[Data for this task]
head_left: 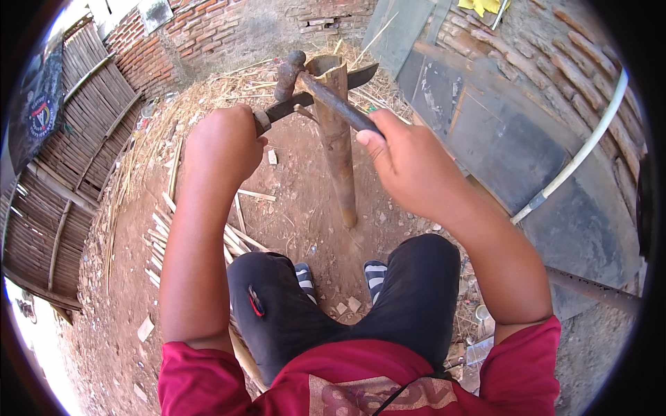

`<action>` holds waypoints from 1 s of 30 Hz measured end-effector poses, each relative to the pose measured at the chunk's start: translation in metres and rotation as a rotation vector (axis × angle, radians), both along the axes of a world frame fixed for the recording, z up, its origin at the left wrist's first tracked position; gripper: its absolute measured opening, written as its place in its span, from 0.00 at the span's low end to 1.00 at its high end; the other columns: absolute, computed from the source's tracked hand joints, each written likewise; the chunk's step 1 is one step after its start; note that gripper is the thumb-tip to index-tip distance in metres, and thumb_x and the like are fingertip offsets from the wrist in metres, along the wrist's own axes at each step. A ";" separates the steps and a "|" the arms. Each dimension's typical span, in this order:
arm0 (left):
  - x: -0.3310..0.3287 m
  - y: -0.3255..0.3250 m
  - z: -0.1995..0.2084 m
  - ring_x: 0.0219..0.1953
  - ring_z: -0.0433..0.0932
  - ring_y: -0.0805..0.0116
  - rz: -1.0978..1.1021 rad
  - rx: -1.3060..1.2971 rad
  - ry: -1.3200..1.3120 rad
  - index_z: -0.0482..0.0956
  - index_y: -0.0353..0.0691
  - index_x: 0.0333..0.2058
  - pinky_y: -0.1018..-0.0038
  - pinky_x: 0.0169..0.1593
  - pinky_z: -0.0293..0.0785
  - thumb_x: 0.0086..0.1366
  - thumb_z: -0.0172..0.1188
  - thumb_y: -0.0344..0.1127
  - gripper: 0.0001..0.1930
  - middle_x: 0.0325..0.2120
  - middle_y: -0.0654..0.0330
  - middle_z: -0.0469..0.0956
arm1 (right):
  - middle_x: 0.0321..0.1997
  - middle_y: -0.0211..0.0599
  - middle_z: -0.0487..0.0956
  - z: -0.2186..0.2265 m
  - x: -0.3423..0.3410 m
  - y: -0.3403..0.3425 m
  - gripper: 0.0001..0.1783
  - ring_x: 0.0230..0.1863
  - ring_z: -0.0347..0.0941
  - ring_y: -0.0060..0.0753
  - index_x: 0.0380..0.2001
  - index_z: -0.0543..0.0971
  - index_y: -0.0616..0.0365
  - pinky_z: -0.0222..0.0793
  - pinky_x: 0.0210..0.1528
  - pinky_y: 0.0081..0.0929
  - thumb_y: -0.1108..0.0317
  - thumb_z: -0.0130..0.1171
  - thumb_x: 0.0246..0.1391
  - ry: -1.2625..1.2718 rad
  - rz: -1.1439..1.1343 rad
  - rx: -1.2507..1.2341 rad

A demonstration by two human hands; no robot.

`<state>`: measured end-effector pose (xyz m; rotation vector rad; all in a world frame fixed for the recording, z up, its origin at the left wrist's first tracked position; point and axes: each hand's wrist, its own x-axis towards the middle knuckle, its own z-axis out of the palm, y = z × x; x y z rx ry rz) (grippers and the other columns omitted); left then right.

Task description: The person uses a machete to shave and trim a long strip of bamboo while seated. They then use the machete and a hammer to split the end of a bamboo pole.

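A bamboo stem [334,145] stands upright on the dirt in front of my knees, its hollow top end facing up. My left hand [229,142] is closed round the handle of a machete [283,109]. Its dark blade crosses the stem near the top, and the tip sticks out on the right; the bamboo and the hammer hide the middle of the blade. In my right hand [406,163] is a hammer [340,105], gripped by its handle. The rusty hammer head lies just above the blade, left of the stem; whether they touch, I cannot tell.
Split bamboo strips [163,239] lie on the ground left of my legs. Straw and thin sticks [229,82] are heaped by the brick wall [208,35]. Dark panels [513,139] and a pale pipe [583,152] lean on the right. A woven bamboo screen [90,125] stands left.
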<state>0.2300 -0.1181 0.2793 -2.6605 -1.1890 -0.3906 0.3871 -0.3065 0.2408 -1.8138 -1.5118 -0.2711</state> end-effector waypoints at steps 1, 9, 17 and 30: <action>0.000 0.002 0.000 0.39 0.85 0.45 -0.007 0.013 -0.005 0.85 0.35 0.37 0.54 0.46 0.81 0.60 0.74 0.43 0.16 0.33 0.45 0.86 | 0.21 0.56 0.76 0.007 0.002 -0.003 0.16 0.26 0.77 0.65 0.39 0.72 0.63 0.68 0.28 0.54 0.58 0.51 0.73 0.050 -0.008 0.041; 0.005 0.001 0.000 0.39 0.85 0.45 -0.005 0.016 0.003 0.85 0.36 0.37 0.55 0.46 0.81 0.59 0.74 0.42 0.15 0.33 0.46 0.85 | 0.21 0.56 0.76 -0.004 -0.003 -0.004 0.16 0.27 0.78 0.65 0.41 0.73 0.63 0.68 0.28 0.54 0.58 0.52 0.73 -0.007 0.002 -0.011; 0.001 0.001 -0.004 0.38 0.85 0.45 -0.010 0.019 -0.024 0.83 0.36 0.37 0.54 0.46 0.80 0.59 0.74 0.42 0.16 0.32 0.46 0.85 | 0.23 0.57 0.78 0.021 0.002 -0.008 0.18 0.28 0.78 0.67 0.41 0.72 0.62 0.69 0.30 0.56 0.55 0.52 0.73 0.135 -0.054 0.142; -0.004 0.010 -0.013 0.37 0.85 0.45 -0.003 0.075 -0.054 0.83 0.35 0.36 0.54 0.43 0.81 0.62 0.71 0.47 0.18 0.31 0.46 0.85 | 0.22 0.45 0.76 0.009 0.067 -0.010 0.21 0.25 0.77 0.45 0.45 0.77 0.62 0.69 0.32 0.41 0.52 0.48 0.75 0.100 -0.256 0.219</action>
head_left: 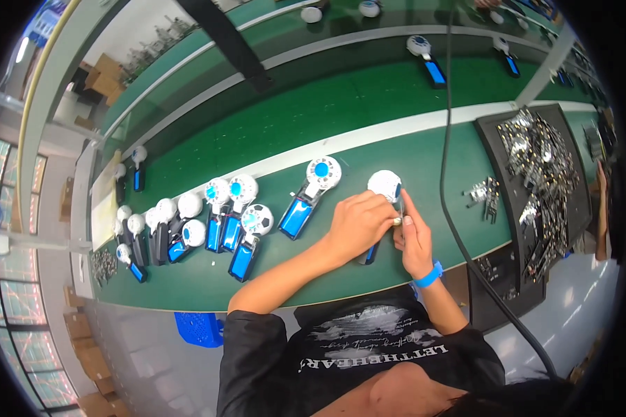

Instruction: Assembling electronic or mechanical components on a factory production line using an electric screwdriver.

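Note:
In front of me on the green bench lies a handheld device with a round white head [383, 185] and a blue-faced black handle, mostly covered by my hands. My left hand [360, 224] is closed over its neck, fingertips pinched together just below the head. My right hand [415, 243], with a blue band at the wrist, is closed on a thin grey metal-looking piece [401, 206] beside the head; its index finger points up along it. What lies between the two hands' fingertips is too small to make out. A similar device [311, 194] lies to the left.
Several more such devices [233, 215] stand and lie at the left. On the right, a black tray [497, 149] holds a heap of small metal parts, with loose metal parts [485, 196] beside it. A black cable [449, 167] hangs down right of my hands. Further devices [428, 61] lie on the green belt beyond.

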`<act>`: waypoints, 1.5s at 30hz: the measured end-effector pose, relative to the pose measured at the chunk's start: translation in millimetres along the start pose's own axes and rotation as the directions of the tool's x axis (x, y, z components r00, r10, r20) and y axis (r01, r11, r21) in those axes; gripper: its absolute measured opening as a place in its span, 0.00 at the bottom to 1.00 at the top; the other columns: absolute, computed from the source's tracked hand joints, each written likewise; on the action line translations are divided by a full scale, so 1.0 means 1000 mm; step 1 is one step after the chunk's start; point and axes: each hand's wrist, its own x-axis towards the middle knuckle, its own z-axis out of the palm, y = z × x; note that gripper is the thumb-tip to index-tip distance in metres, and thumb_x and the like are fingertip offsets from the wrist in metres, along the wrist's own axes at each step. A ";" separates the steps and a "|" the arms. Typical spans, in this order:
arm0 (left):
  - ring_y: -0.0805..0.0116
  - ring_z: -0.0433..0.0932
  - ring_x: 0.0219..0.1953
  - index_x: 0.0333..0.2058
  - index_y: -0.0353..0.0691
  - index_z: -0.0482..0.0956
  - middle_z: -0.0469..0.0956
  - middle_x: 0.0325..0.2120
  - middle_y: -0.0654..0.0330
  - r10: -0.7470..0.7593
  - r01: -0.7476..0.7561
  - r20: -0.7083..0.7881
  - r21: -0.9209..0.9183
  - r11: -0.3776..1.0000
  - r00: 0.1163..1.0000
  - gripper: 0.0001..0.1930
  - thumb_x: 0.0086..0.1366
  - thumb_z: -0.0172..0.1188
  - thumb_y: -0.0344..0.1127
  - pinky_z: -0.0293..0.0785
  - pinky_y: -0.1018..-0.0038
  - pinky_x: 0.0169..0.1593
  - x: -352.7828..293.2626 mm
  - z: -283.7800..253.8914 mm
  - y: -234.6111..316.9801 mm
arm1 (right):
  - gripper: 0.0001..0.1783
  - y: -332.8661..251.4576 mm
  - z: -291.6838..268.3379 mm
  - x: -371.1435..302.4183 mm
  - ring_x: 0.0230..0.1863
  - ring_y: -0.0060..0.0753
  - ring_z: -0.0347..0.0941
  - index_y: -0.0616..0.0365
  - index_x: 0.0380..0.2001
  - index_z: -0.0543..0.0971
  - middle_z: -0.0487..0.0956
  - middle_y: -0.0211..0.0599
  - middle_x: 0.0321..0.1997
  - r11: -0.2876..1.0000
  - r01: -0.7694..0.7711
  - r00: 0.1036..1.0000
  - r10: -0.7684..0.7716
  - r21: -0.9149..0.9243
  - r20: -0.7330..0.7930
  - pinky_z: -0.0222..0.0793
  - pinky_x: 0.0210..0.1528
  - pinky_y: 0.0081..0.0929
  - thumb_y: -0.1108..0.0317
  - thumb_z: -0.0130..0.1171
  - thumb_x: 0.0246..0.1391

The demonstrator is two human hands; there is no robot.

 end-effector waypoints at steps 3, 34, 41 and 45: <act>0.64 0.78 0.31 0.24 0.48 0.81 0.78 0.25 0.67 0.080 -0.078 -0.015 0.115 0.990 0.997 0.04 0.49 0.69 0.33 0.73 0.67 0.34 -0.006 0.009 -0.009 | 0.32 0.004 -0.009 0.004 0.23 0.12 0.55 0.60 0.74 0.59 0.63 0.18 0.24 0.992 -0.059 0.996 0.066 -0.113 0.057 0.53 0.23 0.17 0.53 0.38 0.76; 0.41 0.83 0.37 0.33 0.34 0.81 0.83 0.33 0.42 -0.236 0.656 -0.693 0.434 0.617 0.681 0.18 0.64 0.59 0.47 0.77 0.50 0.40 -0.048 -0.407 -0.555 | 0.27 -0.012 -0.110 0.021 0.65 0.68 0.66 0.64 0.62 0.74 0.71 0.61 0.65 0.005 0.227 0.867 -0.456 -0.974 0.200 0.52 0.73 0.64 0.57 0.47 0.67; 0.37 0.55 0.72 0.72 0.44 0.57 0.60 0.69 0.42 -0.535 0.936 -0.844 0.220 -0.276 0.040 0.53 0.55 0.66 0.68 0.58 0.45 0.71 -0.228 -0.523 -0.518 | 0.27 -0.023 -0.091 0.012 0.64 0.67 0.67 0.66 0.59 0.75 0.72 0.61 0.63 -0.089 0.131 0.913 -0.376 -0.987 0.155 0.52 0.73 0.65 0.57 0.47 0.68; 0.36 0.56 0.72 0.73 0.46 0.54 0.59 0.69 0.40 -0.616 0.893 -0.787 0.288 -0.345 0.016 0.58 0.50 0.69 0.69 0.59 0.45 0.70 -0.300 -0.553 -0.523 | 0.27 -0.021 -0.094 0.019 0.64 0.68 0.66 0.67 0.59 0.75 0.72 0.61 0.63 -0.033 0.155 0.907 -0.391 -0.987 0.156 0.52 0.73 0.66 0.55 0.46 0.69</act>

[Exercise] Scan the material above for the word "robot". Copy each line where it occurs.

[Task answer]
A demonstration by two human hands; no robot.
The demonstrator is two human hands; there is no robot.

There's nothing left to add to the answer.